Data on patients being secondarily referred to one of these centers, either by regional institutions, where according specialists are not available, or upon patients’ requests, are scarce. To our knowledge, only one publication has investigated overall survival in patients with adult-type diffuse gliomas CNS WHO grade 4 with regard to care transition or treatment referral database so far, however, not taking patients’ characteristics into consideration (Zhu et al. 2019).
With the Internet being more and more used as a main source of information, as well as due to patients’ empowerment and their growing participation in shared decision making, the number of brain tumor patients seeking a second opinion also rises continuously (Elwyn et al. 2012; Tan and Goonawardene 2017). As could be shown for patients with malignancies of different origins, the need for reassurance of diagnosis and treatment recommendation, the wish to consider all options and opportunities and dissatisfaction with the first consultation are patients’ main reasons for seeking second opinions (Olver et al. 2020; Ruetters et al. 2016).

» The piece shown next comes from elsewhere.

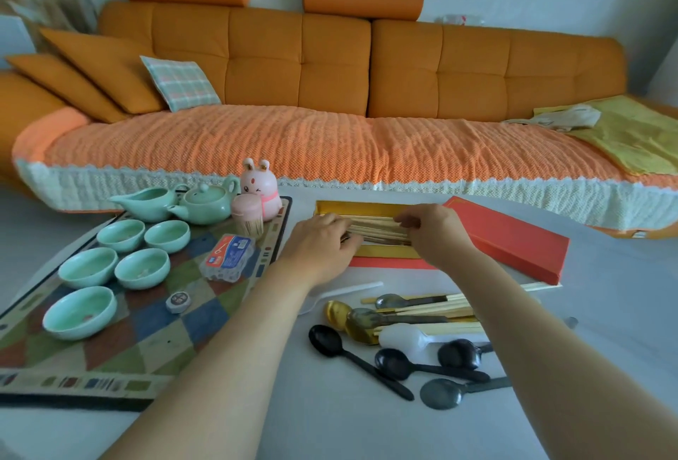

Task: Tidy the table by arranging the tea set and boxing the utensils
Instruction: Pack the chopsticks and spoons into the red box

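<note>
A gold-lined box (370,207) lies open at the table's middle, with chopsticks (374,227) inside. Both hands reach into it: my left hand (323,246) holds the chopsticks' left end, and my right hand (433,230) pinches their right end. The red lid (513,239) leans at the box's right. In front lies a loose pile of utensils: black spoons (352,357), a gold spoon (339,312), a white spoon (407,338) and more chopsticks (447,307). On the patterned mat (146,342) at left stand several green cups (88,267), a teapot (205,202) and a pitcher (146,202).
A pink rabbit toothpick holder (257,199), a plastic box of floss picks (227,257) and a small round tin (179,301) sit on the mat. An orange sofa (330,92) runs behind the table. A white plastic spoon (345,292) lies near my left wrist.
</note>
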The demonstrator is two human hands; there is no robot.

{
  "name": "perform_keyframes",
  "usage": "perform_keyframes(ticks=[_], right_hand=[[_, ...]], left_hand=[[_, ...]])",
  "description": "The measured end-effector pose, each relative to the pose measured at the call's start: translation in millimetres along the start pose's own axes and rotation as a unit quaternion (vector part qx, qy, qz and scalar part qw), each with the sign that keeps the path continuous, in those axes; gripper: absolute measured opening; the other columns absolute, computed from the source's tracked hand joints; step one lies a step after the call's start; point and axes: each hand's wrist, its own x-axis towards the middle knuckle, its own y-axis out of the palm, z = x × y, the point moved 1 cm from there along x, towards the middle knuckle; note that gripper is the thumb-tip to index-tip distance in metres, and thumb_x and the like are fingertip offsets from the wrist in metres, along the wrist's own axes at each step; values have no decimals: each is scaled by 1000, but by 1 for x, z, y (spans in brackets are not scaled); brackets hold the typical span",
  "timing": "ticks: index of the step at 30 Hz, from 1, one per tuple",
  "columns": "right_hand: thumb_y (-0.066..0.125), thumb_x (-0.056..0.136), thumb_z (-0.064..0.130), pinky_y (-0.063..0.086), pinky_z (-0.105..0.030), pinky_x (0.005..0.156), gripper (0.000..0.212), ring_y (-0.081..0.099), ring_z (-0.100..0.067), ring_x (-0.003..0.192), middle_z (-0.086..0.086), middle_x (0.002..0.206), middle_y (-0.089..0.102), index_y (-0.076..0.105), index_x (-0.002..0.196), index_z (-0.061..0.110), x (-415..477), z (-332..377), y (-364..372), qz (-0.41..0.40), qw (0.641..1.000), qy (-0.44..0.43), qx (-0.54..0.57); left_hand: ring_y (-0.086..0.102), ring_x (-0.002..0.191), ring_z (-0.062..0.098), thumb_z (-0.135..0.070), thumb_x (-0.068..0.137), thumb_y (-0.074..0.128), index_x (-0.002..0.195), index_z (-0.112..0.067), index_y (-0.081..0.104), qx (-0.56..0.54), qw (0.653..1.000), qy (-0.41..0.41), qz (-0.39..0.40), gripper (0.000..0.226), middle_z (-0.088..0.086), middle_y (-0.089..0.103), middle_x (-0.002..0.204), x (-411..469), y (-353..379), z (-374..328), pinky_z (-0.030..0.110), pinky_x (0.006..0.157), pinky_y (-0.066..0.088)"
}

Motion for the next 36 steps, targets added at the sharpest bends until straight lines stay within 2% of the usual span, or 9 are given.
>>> perform_keyframes(ticks=[4,7,10,14,17,20,24,27,36], right_hand=[[49,92,-1,51,-22,83,37,66,-17,93,-4,113,71,71,117,15,-3,2,1,-21,1000,-18,-11],[51,97,20,46,-18,61,26,59,-9,66,-2,97,73,72,113,16,-12,7,-1,32,998,-58,-23],[45,100,30,51,-33,73,31,62,-20,84,-7,107,71,69,115,16,-20,11,-2,119,989,-71,-44],[53,94,16,39,-20,89,29,58,-12,108,3,121,65,70,117,20,-26,7,-8,72,992,-101,-23],[57,85,5,41,-17,79,28,56,3,85,14,95,62,75,96,23,-33,5,-23,11,987,-160,-21],[57,83,4,44,-18,69,29,57,4,74,20,82,61,74,83,28,-41,3,-39,45,985,-166,-25],[56,82,13,39,-8,67,31,57,8,78,21,90,65,73,92,38,-58,-5,-60,173,972,-128,-91],[55,81,15,41,-15,77,38,53,6,86,26,100,59,70,104,41,-68,-14,-69,218,960,-93,-151],[60,94,27,47,-24,83,18,55,-3,88,14,111,67,73,106,34,-81,-28,-61,180,964,-78,-180]], left_hand=[[37,138,23,-58,99,27,145,-22,45,38,999,-9,32,61,0,41,152,5,1,-2,42,114,26],[37,138,24,-61,98,26,146,-24,43,47,998,-14,40,63,-1,41,153,6,1,-3,42,113,25],[34,141,24,-64,97,26,149,-26,40,39,998,-17,50,66,-2,38,155,7,2,-1,42,114,24],[30,142,21,-61,97,32,148,-25,41,34,999,2,23,62,-3,38,154,4,-1,-2,43,116,20],[40,128,20,-48,97,45,135,-25,53,42,997,43,-58,45,-3,51,135,3,-7,-13,37,107,27],[51,107,19,-32,95,53,114,-24,64,6,988,86,-128,23,-5,59,109,-1,-13,-34,33,91,36],[55,88,12,-30,93,56,103,-26,65,-71,990,103,-58,14,-10,56,96,-16,-11,-65,28,72,46],[55,93,10,-39,93,57,107,-29,65,-63,991,116,10,19,-11,58,102,-26,0,-82,27,75,47],[56,101,12,-51,92,56,119,-30,64,-54,991,107,52,35,-10,61,112,-34,17,-105,32,85,48]])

Since all these aspects may equally apply to patients suffering from diffuse glioma grade 4, we hypothesized that patients with diffuse glioma grade 4 changing treatment sites differ from patients with diffuse glioma grade 4 being entirely treated in one neuro-oncological center. We therefore aimed at investigating whether baseline characteristics as well as outcomes differ between patients’ primarily undergoing diagnosis and treatment in our neuro-oncological center and patients being referred to or consulting our neuro-oncological center after diagnosis and/ or treatment outside our institution.
Materials and methods
Study design
The study was designed as a retrospective single-center study on patients with diffuse glioma grade 4 having been treated in our neuro-oncological center between January 2012 and December 2018. Thus, all gliomas had been classified according to the WHO Classification of 2016 (Louis et al. 2016). With regard to the 2021 WHO Classification of Tumors of the Central Nervous System (Louis et al. 2021), both IDH wildtype glioblastoma and grade 4 IDH-mutant astrocytoma were hereafter named diffuse glioma grade 4 for this publication.
Study approval was granted by the local ethics committee (reference number 04/09), and only data of patients who had given written informed consent of the scientific use of their data were included.
Study population
In a first step, two cohorts of patients with diffuse glioma grade 4 were constructed. One cohort comprised all patients who underwent both diagnosis and treatment of diffuse glioma grade 4 in our neuro-oncological center (Internal Group). Within the second cohort, all patients with diffuse glioma grade 4 who had undergone either only histopathological diagnosis or both diagnosis and initial treatment of diffuse glioma grade 4 before consulting our neuro-oncological center were included (External Group).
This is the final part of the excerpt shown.